One of Signiant’s advantages is its ability to extend a customer’s brand. In this case, the team branded separate Signiant portals by production, while also maintaining a company-wide portal when needed.
“Having portals with different storage endpoints is also very useful,” Howard said. “For the client, there’s only a slight difference — but behind the scenes, you have a chance to fix problems in a specific portal as they arise.”
Direct Flow of Assets
Signiant has always remained storage agnostic, meaning assets always flow directly into and out of customer’s storage, whether file or object storage, on-premises or in the cloud, or a combination. On one occasion, that ability to reroute workflows without disrupting production proved critical when things didn’t go as planned. “A power supply had shorted and tripped one of our UPS (Uninterruptible Power Supply) engines and the SDCX server went offline,” Howard noted. “Basically, we lost our RAID server.”
The SDCX server is Signiant’s data plane software, aware of all assets in the associated storage. It tracks changes such as files added, deleted, or modified.

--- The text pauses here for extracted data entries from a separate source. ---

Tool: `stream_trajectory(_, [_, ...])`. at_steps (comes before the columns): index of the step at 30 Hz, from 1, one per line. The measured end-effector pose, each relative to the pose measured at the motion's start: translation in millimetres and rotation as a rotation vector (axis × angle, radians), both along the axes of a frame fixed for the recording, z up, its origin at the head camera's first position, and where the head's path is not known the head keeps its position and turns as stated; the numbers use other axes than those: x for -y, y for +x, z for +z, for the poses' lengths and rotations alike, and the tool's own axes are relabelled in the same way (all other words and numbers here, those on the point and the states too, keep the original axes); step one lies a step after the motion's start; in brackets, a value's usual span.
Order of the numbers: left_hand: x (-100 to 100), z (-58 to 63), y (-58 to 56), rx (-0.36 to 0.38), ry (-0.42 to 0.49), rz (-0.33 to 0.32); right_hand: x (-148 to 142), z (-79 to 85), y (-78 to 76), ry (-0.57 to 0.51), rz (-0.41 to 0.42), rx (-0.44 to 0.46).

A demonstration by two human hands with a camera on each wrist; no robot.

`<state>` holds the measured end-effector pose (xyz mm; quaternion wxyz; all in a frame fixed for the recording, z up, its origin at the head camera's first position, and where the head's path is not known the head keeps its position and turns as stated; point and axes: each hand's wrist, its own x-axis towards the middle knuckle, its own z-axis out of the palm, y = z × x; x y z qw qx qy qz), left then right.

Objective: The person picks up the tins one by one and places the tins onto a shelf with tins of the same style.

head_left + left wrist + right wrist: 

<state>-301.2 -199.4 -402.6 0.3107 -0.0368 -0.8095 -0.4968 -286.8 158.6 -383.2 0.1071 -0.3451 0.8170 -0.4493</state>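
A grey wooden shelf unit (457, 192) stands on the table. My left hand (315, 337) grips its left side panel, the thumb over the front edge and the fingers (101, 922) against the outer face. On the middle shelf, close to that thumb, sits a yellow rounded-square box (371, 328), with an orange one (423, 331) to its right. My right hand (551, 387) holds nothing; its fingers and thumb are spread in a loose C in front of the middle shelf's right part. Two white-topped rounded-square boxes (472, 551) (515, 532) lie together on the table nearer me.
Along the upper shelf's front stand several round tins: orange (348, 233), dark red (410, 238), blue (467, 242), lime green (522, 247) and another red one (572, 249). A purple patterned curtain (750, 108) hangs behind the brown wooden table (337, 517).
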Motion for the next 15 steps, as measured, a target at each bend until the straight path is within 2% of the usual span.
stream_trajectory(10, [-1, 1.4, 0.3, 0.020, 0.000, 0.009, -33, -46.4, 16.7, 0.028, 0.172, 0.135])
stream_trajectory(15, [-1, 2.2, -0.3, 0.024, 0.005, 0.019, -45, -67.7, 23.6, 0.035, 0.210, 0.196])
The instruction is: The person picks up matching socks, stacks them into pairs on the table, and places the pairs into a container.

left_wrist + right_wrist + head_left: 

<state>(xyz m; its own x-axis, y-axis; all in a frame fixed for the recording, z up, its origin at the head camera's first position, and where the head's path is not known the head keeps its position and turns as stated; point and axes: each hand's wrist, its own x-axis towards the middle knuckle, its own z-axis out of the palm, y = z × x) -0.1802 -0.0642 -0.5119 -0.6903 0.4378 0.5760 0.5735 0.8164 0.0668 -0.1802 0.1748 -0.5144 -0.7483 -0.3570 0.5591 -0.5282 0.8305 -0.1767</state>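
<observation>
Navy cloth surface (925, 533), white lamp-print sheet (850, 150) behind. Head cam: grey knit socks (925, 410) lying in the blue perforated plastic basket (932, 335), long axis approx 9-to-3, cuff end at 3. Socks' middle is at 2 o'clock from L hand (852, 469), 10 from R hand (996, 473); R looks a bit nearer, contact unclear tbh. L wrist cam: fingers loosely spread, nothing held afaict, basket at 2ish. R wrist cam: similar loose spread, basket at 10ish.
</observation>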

It is capable of performing ‘edge services’ such as metadata extraction and proxy creation Because they had a cloud server configured as a work-in-progress backup within Media Shuttle, the team was able to continue operations and recover quickly.
At Pixel and Process, Signiant’s flexibility and storage independence are proving to be equally as important as the acceleration and reliability. Howard recalls one instance on the Prisoner set. “One camera was a DJI, shot with a deliberately grainy aesthetic. When the DIT Will Cook noticed some artifacts and reported the issue back to the lab, the team used Signiant to transfer the card off the set the same night.”
The media was sent straight to their storage, then on to the finishing house. Because Howard had real-time visibility into the transfer of the shot, he was able to start work on it as soon as it landed in their lab, avoiding the potential for a major impact on schedule and budget.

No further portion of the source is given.